Yes science includes evolutionary biology and a lot of what I have to say is based on the theory of evolution. I DON’T INTEND TO DEBATE SCIENCE VS RELIGION AGAIN. Make a new thread or dig up an old one for that if it's what you want to do.

Now that’s said;

I’d been considering the fact that when apparently stupid people procreate/exist, it’s sometimes stated it contradicts natural selection. Thinking about it, people of higher than average intellect/ education are - at least in my anecdotal experience - more likely than average to not have children or have fewer than average children later in life.

It logically follows that humans of above average intellect contribute a lower percentage to the proceeding generation and therefore intelligence is actually selected against.

The counter to this is of course resource allocation and survivorship of offspring – a person of higher intelligence is more likely than average to procure a higher level of resources with which to raise offspring and thus more likely than average to successfully raise their fewer number of offspring to breeding age. Conversely, a person of lower intellect is less likely to have adequate resources to raise a high number of offspring ad thus if they have a large number, more are likely to suffer mortality before breeding age is reached, thus leveling the genetic input of high and low intelligence to the next generation.

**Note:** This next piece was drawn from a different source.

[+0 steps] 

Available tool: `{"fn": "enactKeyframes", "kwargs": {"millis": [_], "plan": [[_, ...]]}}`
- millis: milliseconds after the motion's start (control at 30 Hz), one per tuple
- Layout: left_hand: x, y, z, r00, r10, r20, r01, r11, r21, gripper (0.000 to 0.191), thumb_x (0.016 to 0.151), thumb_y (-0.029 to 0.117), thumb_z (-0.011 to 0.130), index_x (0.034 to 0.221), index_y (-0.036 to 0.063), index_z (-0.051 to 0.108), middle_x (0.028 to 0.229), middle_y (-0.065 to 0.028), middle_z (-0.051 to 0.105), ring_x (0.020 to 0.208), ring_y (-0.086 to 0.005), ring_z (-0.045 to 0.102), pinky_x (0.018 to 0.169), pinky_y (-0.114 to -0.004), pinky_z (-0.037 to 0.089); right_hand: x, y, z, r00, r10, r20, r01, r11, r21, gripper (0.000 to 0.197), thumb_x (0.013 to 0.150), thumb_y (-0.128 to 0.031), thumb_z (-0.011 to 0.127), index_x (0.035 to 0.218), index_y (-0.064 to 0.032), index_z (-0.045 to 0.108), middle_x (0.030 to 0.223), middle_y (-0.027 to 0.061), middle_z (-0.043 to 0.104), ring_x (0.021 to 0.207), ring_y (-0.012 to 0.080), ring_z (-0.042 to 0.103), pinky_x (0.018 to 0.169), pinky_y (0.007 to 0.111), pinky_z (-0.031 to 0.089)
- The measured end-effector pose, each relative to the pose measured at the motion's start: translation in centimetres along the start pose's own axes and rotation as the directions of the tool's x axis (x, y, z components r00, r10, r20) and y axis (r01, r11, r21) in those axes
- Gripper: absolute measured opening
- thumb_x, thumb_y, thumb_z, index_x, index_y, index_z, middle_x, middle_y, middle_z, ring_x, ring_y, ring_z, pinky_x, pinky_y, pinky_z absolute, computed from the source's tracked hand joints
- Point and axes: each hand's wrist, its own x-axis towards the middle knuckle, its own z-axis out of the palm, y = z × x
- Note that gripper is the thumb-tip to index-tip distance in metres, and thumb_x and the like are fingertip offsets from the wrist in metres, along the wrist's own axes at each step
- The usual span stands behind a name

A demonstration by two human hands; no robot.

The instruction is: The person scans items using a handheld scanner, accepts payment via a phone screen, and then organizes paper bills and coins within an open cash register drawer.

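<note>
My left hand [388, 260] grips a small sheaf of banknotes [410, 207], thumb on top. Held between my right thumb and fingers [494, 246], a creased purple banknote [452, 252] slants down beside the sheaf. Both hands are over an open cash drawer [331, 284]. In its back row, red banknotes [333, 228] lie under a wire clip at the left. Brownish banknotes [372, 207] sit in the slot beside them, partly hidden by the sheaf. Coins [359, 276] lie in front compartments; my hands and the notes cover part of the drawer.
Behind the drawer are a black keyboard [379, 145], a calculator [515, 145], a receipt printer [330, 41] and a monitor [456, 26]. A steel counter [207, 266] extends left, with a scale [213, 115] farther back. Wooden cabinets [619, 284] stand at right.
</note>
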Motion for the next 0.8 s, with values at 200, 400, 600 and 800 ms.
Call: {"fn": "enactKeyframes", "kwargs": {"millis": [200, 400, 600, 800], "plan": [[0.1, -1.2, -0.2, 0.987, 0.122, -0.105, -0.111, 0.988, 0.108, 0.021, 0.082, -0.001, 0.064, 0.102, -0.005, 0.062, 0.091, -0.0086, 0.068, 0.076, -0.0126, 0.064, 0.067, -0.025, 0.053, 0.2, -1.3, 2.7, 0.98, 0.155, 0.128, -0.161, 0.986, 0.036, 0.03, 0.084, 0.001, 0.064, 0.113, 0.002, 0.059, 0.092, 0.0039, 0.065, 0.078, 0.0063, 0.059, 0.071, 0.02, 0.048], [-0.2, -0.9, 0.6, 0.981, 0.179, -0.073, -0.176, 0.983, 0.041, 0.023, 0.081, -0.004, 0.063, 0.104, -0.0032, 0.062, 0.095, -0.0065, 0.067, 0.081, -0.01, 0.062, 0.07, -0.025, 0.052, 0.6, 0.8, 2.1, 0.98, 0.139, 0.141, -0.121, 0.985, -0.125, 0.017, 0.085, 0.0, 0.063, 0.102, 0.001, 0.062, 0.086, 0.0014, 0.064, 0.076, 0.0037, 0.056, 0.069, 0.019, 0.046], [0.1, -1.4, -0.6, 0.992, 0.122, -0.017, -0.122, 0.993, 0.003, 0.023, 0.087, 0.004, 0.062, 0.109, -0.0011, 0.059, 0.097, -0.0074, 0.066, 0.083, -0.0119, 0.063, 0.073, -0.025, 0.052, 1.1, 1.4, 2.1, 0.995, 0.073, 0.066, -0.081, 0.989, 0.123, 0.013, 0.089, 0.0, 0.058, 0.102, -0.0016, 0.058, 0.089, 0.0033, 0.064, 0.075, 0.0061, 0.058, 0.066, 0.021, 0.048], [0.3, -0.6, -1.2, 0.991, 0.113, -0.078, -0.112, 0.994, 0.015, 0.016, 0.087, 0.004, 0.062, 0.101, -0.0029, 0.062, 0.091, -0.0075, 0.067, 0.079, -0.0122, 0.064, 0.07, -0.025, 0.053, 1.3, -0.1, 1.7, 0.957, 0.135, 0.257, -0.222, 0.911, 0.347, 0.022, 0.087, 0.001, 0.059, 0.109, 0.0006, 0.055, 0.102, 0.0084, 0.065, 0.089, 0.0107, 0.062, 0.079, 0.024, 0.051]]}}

Interestingly, in the current welfare state, if you have more offspring than you are capable of supporting the general populous will pool resources and provide for a parent’s potential failure to adequately allocate resources to their offspring. Therefore by ensuring the survivorship of all humans in a welfare state, you potentially tip the balance of selection against above average intellect/the breeding strategy of low output and high investment.

Without opening the ethical can of worms that is the removal of welfare and the starvation of people who we can otherwise afford to feed, it is interesting to note how recognition of basic human rights affects natural selection on the human populous.
 

johnny

I'll tells ya!
Staff member
You're basing all of that on the premise that fitness is indicated by intelligence as that is the best way to amass resources. Two premises there are that intelligence is defined by employability and that resources allow one to increase the chances of survival, creating great amounts of offspring, ensuring their survival and also their fitness.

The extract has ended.